→ **TASK BRIEF**
Copy out each line from the start of the material below until the line with "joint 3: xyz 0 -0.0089", that line included.

→ **GIVEN DATA**
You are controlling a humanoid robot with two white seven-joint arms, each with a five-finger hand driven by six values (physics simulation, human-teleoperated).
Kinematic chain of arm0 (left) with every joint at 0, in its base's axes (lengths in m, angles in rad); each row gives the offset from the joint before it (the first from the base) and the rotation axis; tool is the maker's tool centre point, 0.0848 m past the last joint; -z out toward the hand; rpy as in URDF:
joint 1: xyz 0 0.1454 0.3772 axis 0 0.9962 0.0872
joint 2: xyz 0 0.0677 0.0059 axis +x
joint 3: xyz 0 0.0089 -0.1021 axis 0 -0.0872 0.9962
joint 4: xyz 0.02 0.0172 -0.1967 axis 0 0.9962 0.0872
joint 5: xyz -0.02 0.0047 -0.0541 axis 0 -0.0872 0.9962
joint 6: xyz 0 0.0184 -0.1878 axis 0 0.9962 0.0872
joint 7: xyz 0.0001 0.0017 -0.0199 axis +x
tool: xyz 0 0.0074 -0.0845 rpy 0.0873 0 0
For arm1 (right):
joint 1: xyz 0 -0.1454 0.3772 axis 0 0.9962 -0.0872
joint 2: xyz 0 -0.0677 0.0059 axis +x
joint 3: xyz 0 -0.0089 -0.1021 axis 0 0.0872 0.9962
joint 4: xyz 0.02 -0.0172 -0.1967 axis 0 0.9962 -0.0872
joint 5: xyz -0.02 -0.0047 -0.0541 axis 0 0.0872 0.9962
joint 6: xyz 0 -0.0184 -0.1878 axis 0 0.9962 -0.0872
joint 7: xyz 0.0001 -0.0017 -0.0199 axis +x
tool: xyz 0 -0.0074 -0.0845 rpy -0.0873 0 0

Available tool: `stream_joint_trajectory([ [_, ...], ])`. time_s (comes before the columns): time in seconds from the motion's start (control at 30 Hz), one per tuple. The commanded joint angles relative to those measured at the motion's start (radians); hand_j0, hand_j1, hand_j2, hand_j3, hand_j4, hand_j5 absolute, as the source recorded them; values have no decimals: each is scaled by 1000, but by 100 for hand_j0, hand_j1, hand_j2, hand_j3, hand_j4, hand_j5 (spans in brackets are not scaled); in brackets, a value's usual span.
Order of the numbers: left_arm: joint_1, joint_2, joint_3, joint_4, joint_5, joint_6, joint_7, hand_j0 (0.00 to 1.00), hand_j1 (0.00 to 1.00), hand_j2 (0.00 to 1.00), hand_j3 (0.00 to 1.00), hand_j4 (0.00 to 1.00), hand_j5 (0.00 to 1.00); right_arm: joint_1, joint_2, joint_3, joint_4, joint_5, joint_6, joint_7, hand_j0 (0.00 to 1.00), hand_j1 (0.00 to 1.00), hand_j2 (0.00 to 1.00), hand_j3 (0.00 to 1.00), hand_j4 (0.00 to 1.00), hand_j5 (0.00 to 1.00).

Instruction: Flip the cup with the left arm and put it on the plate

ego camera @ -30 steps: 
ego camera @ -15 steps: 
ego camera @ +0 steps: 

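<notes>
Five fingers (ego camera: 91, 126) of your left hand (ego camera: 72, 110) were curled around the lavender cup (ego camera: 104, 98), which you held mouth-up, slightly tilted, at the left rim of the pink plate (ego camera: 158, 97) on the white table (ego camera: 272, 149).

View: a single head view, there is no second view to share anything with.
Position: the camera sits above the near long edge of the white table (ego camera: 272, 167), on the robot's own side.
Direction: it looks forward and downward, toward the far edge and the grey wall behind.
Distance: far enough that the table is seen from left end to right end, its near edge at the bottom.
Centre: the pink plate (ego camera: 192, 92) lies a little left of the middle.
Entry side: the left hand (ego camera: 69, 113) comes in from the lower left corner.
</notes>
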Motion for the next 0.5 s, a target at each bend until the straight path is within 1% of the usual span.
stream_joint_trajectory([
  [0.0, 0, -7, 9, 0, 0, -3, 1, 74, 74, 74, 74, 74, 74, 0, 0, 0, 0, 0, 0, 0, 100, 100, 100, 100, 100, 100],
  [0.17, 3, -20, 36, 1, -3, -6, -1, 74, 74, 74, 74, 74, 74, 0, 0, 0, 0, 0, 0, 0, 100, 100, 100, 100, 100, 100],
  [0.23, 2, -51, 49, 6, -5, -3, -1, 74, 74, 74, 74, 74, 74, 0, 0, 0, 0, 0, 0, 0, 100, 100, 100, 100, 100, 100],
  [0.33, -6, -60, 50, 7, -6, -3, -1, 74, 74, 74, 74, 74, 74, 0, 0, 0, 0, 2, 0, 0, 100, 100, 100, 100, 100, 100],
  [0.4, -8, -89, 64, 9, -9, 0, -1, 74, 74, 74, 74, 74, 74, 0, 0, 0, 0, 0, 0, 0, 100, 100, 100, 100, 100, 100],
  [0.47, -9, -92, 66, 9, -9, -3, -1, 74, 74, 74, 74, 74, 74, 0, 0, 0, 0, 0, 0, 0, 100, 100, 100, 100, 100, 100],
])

→ **EXERCISE OUTPUT**
You are controlling a humanoid robot with two white seven-joint arms, each with a five-finger hand driven by six values (physics simulation, human-teleoperated).
Kinematic chain of arm0 (left) with every joint at 0, in its base's axes (lengths in m, angles in rad); each row gives the offset from the joint before it (the first from the base) and the rotation axis; tool is the maker's tool centre point, 0.0848 m past the last joint; -z out toward the hand; rpy as in URDF:
joint 1: xyz 0 0.1454 0.3772 axis 0 0.9962 0.0872
joint 2: xyz 0 0.0677 0.0059 axis +x
joint 3: xyz 0 0.0089 -0.1021 axis 0 -0.0872 0.9962
joint 4: xyz 0.02 0.0172 -0.1967 axis 0 0.9962 0.0872
joint 5: xyz -0.02 0.0047 -0.0541 axis 0 -0.0872 0.9962
joint 6: xyz 0 0.0184 -0.1878 axis 0 0.9962 0.0872
joint 7: xyz 0.0001 0.0017 -0.0199 axis +x
tool: xyz 0 0.0074 -0.0845 rpy 0.0873 0 0
For arm1 (right):
joint 1: xyz 0 -0.1454 0.3772 axis 0 0.9962 -0.0872
joint 2: xyz 0 -0.0677 0.0059 axis +x
joint 3: xyz 0 -0.0089 -0.1021 axis 0 0.0872 0.9962

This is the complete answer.